Torres más altas han caído. En cualquier caso, lo cierto es que el Celta, Vigo, la ciudad y su hinchada vuelve al punto de partida o de llegada, a ese terrible lugar en el alambre, donde el estómago se da la media vuelta y provoca náuseas, ganas de vomitar y de morir… o de vivir. Un terrorífico camino que emprendió hace apenas dos meses, en los tiempos de vino y rosas de Carlos Carvalhal, que ayer sonaba a despedida en rueda de prensa. Gane o pierda, la historia, esa manida historia centenaria, seguirá sin él.

Llegó hasta donde pudo, dirán los nobles observadores, no exentos de razón. Cambió la dinámica del conjunto durante un par de meses, a la vuelta del irreverente mundial de Qatar. Lo que duraron los goles de Iago y la exhuberancia de Veiga, con todo el peso del juego y la creación del equipo con apenas 20 primaveras y un puñado de partidos en la máxima categoría. Porque eso nadie lo predijo, e incluso lo impulsó: la ausencia de centrocampistas -la madre de cualquier equipo-, desvalijado el armazón este verano con la venta de Brais y el destierro de Denis. Qué lejos queda ya aquel verano del retorno de los «nuestros» en la que por volver volvió hasta Pape Cheik. Curioso que aquello derivase en ‘A Nora Reconquista’, otro años más salvados en el último minuto.

Pero nunca la soga apretó tanto como esta vez. Ni siquiera en el periplo más cercano de esta docena de años sin proyecto -en apariencia y con perdón-, en la que estilos, ideas, entrenadores y fichajes se suceden sin modelo y sin sentido. Hablamos del momento García Junyent. Antes de ayer, como quien dice. De la temporada 2019-2020, en la que el catalán coge la nave y la deja salvada seis jornadas antes del final. Foto y renovación. Pero no. El barco no había tocado puerto. Seis partidos sin ganar conducen al Celta hacia el desastre de otra última jornada, de otro día de la marmota, aquel contra un Espanyol ya descendido al que los de Vigo son incapaces de meter mano en esa fecha.
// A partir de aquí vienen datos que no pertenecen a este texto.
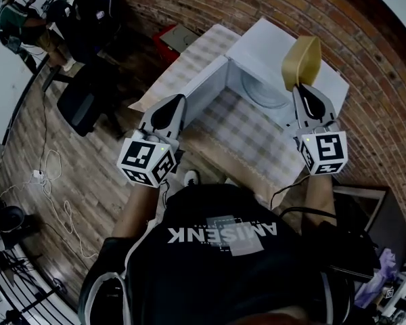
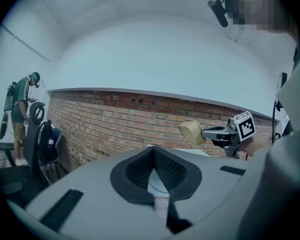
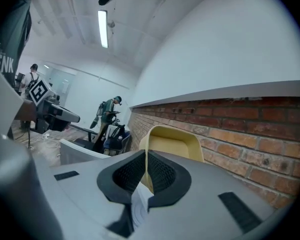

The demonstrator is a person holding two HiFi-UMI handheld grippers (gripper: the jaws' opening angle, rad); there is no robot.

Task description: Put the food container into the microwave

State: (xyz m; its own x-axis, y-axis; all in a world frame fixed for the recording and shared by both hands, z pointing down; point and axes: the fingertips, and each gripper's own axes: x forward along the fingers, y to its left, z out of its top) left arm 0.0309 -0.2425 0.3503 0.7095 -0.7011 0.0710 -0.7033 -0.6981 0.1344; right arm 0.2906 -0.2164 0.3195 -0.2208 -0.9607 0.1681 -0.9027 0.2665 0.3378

La salvación, otra más, llega por méritos ajenos, por un Leganés que empata a dos contra el Madrid, ya campeón. Un Leganés en el que, por cierto, juega un tal Óscar Rodríguez, que manda al limbo una última ocasión que hubiese supuesto el descenso del equipo de Mouriño.

Porque en el fondo, para bien o para mal, este es el Celta de Mouriño, el del presidente que saneó las cuentas y que no afloja en su empeño de verlas eternamente rebosantes. Imposible culparlo de ello cuando el dinero es suyo. Faltaría más. Igual de suyo que la ausencia de un proyecto en el que caben Abel Resino, Paco Herrera, Luis Enrique, Mohamed, Unzué, Coudet, Junyent, Miguel Cardoso o Eduardo Berizzo.

El ‘Toto’. Tal vez este fue el momento culmen de la demostración de falta de una idea, de valentía. Porque los clubes, cualquier club, se pasa toda una vida buscando un entrenador que comprenda lo que es, todos esos pedacitos de mundo que comparten una historia compartida y que dotan de sentido el eterno sufrimiento de la hinchada. Por simplificar, Simeone en el Atlético o Guardiola en el Barcelona. ADN le llaman algunos. Y el ‘Toto’, además de semifinalista de UEFA y de Copa, era puro ADN Celta, capaz de tener al público cantando y animando el día que el Valencia te mete cinco en Balaídos. Identificación. Pero algunos, por un puñado de euros, otra vez más el dinero, no supieron o no quisieron verlo.

Y de aquellos barros, estos lodos. Este eterno día de la marmota en el que el corazón se agita y el estómago se revuelve, con un infinito deseo de vomitar, de acabar con todo, para bien o para mal. De morir o de vivir. Qué más da si con esto se deja de sufrir. A las once de la noche sabremos si el invierno se prolonga seis semanas o si la primavera se abre paso en nuestras vidas. ¿Hasta cuándo? ¿Qué más da si aún no sabemos si mañana sale el sol?